The following herbs may be used to soothe and heal the urinary tract:
- Buchu (Barosma betulina) – A soothing diuretic and antiseptic for the urinary system.
- Cleavers (Galium aparine) – A traditional urinary tonic.
- Corn silk (Zea Mays) – Has soothing and diuretic properties.
- Horsetail (Equisetum arvense) – An astringent and mild diuretic with tissue-healing properties.
- Marshmallow root (Althea officinalis) – Has soothing, demulcent properties. It is best taken as a cold infusion; soak the herb in cold water for several hours, strain, and drink.
- Usnea (Usnea barbata) – Has soothing and antiseptic properties.
A trained homeopathic practitioner is needed to diagnose and prescribe a deep-acting, constitutional remedy. The standard dosage for acute symptom relief is 3 pellets of 30C every 4 hours until symptoms resolve. Lower potencies, such as 6X, 6C, 30X, may be given every 2 to 4 hours. If the right remedy is chosen, symptoms should improve shortly after the second dose. If there is no improvement after 3 doses, a different remedy is given.
The following remedies have been used to treat incontinence:
- Causticum – Indicated for stress incontinence associated with difficulty urinating.

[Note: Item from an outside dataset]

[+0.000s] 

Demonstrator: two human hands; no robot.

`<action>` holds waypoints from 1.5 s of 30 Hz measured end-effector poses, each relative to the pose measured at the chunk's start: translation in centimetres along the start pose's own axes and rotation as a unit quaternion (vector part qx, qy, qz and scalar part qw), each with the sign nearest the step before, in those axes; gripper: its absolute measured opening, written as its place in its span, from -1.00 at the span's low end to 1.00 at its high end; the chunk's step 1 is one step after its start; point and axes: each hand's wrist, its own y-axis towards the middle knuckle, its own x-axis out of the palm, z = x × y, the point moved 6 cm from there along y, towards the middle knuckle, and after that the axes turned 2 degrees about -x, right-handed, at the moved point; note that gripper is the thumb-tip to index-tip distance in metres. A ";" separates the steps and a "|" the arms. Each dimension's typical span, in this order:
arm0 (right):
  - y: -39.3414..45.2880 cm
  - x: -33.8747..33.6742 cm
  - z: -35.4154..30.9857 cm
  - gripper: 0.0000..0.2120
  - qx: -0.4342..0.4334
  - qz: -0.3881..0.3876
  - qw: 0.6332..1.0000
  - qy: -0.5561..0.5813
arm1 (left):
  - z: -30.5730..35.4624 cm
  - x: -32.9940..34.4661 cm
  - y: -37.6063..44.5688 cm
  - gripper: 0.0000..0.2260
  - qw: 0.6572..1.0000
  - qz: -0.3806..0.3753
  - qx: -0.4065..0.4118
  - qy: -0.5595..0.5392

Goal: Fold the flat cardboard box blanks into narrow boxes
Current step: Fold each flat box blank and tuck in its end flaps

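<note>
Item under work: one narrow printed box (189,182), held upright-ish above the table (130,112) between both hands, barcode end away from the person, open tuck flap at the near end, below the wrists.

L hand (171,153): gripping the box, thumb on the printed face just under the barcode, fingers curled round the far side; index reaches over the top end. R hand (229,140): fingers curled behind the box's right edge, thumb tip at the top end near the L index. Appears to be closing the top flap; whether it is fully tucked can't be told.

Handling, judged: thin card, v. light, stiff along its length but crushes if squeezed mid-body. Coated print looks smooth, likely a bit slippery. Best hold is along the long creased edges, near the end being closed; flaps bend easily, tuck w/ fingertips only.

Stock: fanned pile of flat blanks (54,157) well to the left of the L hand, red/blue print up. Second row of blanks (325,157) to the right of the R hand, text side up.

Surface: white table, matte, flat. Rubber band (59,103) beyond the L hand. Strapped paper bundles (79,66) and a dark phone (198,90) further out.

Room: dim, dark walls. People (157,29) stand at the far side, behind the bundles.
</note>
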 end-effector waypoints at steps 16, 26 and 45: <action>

- Natrum muriaticum – Indicated for stress incontinence associated with the menopausal symptoms of vaginal dryness, painful intercourse, and a history of emotional grief.
- Pareira – Indicated for difficulty urinating due to prostate enlargement.
- Sepia – Indicated for stress incontinence with urgency, especially associated with vaginitis or prolapsed uterus.
- Zincum – Indicated for difficulty urinating while standing up (must sit to initiate flow) or due to prostate problems.